Yes, yes, yes! This gets to the core of what I've been thinking for a long time. Though I'm risking starting a religious debate here, I feel like I have a few things to say...

I do actually believe you can get a group of folks together who ALL are willing and able to put in lots of work time toward sustaining a community, without conflict, and without burning out--but for the most part, in reality, it's hard to find enough people of that description quickly enough to sell all the units. Hence Rob's rules of participation, where a third do the expected amount work, a third contribute some, and a third not so much. (correct me if I misremember the details, but that's generally the idea)

In my opinion, cohousing would be much more sustainable--and more compatible with mainstream America--if it were to completely drop the philosophy, "We Need To Do All The Work Ourselves!" I mentioned earlier in this thread that in "pay or play," deciding whether the payment is by household or by member is a religious issue; to some degree, I feel it goes deeper than that, and that some folks support the ideal of cohousing religiously and non-critically.

Do you really need to cut the grass and clean the common house toilets to feel a sense of community? Or could time be better spent planning more parties and events?
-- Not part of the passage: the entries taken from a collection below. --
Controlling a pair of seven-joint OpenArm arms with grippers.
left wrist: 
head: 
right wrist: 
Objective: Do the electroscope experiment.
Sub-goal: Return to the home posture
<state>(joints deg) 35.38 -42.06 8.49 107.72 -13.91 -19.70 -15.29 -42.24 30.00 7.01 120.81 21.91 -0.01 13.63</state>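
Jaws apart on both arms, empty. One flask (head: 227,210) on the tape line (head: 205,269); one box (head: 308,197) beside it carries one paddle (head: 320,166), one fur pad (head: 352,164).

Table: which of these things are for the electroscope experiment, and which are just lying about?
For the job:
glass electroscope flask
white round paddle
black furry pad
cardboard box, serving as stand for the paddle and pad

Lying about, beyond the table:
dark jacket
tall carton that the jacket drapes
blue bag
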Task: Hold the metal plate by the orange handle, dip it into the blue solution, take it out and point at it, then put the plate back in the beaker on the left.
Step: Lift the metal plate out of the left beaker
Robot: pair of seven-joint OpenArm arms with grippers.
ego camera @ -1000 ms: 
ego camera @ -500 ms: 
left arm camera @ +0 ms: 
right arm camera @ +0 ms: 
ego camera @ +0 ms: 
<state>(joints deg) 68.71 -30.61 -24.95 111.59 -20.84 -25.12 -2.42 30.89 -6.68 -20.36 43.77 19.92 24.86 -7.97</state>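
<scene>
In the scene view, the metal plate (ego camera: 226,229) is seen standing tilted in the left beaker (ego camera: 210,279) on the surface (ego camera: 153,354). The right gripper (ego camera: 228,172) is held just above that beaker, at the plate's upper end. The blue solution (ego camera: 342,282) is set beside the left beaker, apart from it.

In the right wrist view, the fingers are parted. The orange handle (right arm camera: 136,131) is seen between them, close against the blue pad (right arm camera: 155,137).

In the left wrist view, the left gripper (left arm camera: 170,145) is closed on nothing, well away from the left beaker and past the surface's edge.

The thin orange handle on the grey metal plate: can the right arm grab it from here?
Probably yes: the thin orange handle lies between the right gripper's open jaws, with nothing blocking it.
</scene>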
To those who genuinely enjoy doing, e.g., landscaping, and/or would rather do the landscaping than put up with a job not done to your satisfaction, that's fine. Do the things you enjoy or are motivated to. The big, big difference, in my opinion, is that if you change expectations, you can eliminate the resentment and guilt. If everyone is supposed to do x hours of work per month, then by Rob's rules above 2/3 of the community is either actively feeling guilty, resented for not doing enough work, or both. They may actually have really, really good reasons for not participating--but still feel the guilt or spawn the resentment. And this fosters strong community how, exactly?

The frequent response is, of course, "pay or play." But that isn't a magic bullet, either. The pay-or-play outline that Sharon posted a while back sounds good on paper, but glosses over the most controversial (and painful to decide upon) parts. What jobs count toward the work hours? If there wasn't debate on that topic before, there will be now. How much should the buyout fee be? How many hours should be required per month? These turn out to have non-obvious answers, and frequently have answers that are mutually contradictory from different members.

Even when a system is implemented, while it can eliminate the resentment from the folks who are doing too much work to start with, since now others have to pay in and are "doing their share" monetarily, it can cause resentment of the folks who are doing a lot of work outside of the work that "counts." As Patty Mara pointed out, even throwing parties takes effort. Does party preparation count toward hours in your pay-or-play system? If it does, then folks who feel they're doing "real" work can resent that while they're cleaning toilets, someone else is planning a party, which seems more fun...and you have that resentment back again.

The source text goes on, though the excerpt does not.